Perfluoroalkyl Substances in Plasma of Smallmouth Bass from the Chesapeake Bay Watershed
By Vicki S Blazer, Stephanie E Gordon, Heather L Walsh, and Cheyenne R Smith
Int J Environ Res Public Health
June 9, 2021
Smallmouth bass is an economically important sportfish and within the Chesapeake Bay watershed has experienced a high prevalence of external lesions, infectious disease, mortality events, reproductive endocrine disruption and population declines. To date, no clear or consistent associations with contaminants measured in fish tissue or surface water have been found. Therefore, plasma samples from two sites in the Potomac River and two in the Susquehanna River drainage basins, differing in land-use characteristics, were utilized to determine if perfluoroalkyl substances were present. Four compounds, perfluorooctane sulphonic acid (PFOS), perfluoroundecanoic acid (PFUnA), perfluorodecanoic acid (PFDA) and perfluorododecanoic acid (PFDoA), were detected in every fish. Two additional compounds, perfluorooctane sulphonamide (PFOSA) and perfluorononanoic acid (PFNA), were less commonly detected at lower concentrations, depending on the site.
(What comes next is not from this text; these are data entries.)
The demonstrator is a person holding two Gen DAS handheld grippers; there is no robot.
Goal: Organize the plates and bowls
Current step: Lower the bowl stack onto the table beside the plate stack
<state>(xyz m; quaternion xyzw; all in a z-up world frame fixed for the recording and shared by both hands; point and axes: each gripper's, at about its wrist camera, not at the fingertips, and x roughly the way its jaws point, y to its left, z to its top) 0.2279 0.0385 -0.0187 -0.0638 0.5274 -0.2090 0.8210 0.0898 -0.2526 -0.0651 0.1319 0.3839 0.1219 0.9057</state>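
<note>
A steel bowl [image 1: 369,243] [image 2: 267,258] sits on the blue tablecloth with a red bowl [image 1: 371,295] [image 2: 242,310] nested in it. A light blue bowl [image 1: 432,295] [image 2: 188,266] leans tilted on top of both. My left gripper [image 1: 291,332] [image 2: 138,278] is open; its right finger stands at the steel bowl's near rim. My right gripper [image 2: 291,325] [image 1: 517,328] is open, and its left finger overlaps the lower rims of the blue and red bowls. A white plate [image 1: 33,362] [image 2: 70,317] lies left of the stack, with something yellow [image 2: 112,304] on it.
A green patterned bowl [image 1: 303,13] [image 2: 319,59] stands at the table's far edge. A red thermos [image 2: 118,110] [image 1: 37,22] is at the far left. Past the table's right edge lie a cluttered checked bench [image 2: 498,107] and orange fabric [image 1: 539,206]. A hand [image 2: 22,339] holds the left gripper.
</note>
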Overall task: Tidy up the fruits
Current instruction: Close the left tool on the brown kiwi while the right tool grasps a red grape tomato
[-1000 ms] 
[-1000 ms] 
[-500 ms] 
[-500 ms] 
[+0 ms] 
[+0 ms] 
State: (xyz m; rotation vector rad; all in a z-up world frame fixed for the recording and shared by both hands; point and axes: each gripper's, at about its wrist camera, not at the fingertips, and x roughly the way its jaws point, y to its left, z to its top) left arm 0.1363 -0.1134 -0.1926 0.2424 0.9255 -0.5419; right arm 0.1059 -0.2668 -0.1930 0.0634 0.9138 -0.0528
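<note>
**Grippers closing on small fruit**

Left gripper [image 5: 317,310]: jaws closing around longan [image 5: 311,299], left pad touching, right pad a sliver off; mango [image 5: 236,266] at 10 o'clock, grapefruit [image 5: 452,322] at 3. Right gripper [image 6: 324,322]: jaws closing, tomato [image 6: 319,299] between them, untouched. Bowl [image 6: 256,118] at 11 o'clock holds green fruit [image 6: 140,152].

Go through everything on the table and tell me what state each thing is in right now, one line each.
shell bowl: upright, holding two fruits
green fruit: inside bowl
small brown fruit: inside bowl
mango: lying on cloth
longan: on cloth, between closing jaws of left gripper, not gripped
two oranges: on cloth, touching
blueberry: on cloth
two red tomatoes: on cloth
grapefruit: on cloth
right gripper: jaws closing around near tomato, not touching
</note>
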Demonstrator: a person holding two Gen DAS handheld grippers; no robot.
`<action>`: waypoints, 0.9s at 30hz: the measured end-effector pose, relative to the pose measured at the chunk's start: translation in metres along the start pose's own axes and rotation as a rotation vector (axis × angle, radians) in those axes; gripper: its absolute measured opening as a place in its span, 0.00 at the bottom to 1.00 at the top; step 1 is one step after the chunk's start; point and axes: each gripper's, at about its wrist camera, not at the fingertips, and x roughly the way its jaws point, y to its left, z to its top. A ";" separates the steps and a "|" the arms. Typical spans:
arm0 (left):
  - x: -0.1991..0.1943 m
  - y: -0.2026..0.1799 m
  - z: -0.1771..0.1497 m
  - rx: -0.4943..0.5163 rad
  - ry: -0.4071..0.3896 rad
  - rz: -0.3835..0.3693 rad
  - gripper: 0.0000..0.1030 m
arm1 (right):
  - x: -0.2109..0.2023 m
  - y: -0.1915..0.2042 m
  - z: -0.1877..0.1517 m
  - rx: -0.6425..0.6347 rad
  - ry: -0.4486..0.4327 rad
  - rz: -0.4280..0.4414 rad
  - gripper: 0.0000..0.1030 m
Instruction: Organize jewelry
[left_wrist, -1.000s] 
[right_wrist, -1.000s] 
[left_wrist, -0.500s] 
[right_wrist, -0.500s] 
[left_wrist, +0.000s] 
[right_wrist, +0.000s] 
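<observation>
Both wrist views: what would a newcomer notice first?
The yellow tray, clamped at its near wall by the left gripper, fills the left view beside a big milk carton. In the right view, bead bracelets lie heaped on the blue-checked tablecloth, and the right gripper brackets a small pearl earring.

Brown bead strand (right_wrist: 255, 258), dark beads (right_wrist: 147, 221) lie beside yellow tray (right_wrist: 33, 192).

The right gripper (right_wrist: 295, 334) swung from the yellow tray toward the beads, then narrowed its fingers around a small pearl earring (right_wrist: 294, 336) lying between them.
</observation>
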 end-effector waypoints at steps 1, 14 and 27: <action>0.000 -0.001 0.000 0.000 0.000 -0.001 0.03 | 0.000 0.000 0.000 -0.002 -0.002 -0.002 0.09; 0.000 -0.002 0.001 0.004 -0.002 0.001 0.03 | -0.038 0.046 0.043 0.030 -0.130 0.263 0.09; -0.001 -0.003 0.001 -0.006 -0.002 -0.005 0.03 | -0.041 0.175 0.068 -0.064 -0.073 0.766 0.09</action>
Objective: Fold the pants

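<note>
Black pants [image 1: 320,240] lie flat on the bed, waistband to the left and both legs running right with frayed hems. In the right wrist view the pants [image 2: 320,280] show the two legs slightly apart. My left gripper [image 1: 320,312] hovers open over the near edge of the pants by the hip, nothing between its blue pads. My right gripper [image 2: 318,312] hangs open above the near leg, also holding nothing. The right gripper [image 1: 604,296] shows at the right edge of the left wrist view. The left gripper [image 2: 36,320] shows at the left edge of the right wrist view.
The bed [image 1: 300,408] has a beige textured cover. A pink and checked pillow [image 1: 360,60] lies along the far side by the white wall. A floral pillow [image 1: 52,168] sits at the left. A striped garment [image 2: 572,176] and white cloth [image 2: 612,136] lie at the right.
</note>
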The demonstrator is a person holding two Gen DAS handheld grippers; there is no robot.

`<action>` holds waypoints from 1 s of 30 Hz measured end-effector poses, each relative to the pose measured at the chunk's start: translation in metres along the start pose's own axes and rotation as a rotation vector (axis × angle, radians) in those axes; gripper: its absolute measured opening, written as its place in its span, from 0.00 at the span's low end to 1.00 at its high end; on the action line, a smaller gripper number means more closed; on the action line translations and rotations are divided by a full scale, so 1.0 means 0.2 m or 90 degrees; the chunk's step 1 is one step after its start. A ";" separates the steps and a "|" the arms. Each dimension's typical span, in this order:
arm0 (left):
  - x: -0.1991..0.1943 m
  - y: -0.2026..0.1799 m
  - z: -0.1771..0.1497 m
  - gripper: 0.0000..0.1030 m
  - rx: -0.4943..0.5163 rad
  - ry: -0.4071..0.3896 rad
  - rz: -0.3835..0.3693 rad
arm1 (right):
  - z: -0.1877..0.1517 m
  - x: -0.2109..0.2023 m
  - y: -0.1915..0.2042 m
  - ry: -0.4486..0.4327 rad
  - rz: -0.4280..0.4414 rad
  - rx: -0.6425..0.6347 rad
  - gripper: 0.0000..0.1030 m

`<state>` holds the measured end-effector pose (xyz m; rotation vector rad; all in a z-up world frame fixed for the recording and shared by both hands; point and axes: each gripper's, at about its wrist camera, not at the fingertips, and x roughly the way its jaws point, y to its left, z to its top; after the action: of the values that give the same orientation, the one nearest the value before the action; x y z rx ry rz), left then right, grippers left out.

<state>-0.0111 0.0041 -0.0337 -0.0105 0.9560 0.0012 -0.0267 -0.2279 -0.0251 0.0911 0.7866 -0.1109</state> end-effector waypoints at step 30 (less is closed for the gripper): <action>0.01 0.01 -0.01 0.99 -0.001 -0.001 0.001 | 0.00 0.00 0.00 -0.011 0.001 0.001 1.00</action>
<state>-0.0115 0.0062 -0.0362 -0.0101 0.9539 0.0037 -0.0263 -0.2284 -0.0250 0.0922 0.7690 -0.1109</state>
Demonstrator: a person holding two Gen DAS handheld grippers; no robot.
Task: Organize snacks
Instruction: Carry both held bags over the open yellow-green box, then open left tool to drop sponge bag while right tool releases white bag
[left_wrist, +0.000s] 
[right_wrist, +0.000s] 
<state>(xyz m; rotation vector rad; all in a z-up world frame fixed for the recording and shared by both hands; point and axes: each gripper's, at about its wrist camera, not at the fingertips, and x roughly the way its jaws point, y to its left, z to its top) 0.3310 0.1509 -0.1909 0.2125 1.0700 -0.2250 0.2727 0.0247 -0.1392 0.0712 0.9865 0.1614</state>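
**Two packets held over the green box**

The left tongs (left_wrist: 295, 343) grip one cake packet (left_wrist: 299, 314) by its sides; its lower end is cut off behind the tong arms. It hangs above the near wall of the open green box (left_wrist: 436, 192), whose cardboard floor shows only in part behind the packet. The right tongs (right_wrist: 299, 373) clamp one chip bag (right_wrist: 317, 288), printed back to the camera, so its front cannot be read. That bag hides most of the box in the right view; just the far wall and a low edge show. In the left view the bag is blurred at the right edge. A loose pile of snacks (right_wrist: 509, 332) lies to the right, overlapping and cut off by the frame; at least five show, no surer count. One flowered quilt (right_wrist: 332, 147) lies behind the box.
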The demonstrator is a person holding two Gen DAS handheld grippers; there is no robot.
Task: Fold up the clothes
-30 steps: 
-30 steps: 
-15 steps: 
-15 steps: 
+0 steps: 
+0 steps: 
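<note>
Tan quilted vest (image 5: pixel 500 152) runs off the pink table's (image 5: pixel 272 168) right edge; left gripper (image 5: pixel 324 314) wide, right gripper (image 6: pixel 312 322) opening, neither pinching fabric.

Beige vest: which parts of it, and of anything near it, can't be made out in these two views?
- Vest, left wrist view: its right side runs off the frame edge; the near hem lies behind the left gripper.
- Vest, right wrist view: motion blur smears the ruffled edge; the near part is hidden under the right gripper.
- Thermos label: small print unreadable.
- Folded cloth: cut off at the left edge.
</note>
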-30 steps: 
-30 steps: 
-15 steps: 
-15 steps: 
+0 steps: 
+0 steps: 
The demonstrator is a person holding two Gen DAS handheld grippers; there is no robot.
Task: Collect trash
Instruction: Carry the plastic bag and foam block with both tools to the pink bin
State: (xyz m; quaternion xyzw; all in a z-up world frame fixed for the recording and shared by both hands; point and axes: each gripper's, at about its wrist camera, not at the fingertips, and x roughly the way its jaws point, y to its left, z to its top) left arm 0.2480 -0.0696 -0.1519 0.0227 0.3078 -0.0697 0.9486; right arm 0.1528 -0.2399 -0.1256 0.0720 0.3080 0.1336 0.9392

Concentrations of PFOS (up to 574 ng/mL) were the highest detected and varied significantly among sites. No seasonal differences (spring versus fall) in plasma concentrations were observed. Concentrations of PFOS were not significantly different between the sexes. However, PFUnA and PFDoA concentrations were higher in males than females. Both agricultural and developed land-use appeared to be associated with exposure. Further research is needed to determine if these compounds could be affecting the health of smallmouth bass and identify sources.